* Your instructions:
None of the pictures should be copied, though every line of the listing must be printed exactly.
======== Material provided ========
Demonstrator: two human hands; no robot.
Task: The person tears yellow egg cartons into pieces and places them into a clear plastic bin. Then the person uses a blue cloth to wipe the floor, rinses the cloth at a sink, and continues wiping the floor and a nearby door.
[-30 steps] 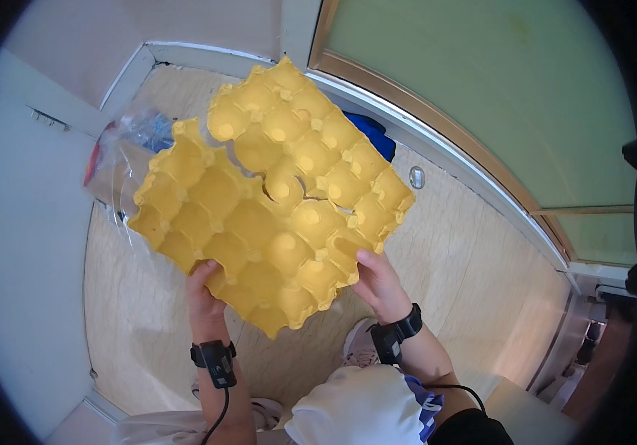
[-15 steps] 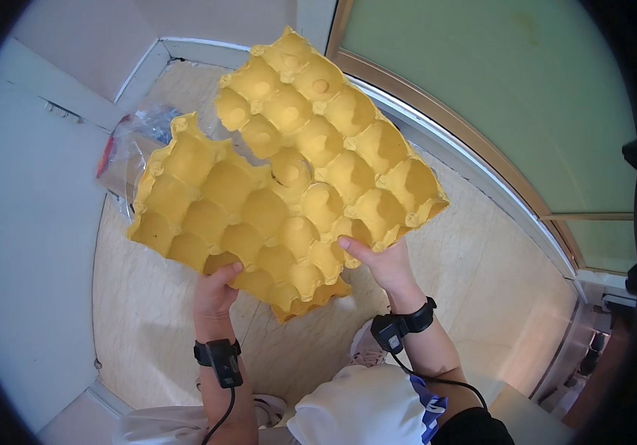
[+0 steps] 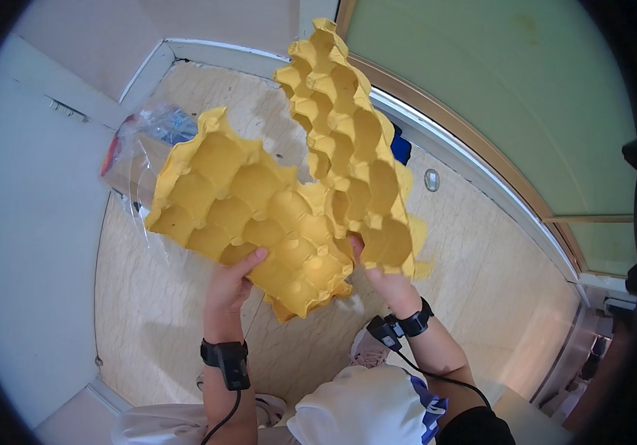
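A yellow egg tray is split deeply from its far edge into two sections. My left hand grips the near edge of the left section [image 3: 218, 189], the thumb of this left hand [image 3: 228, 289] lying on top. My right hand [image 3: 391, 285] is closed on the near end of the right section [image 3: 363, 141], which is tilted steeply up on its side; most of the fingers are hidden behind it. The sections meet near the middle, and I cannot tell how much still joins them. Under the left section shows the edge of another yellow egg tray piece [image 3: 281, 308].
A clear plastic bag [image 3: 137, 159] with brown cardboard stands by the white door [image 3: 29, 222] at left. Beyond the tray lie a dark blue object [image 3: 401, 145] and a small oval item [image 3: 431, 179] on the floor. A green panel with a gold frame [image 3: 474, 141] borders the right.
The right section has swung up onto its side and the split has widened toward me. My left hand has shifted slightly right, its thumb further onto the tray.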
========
* Result of this task:
Demonstrator: two human hands; no robot.
Task: The person tears yellow egg cartons into pieces and places them into a clear plastic bin. Then the person uses a blue cloth to wipe the floor, rinses the cloth at a sink, and continues wiping the floor and a nearby door.
[-30 steps] 
[-15 steps] 
[+0 steps] 
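A yellow egg tray is split deeply from its far edge into two sections. My left hand grips the near edge of the left section [image 3: 218, 189], the thumb of this left hand [image 3: 228, 289] lying on top. My right hand [image 3: 391, 285] is closed on the near end of the right section [image 3: 363, 141], which is tilted steeply up on its side; most of the fingers are hidden behind it. The sections meet near the middle, and I cannot tell how much still joins them. Under the left section shows the edge of another yellow egg tray piece [image 3: 281, 308].
A clear plastic bag [image 3: 137, 159] with brown cardboard stands by the white door [image 3: 29, 222] at left. Beyond the tray lie a dark blue object [image 3: 401, 145] and a small oval item [image 3: 431, 179] on the floor. A green panel with a gold frame [image 3: 474, 141] borders the right.
The right section has swung up onto its side and the split has widened toward me. My left hand has shifted slightly right, its thumb further onto the tray.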

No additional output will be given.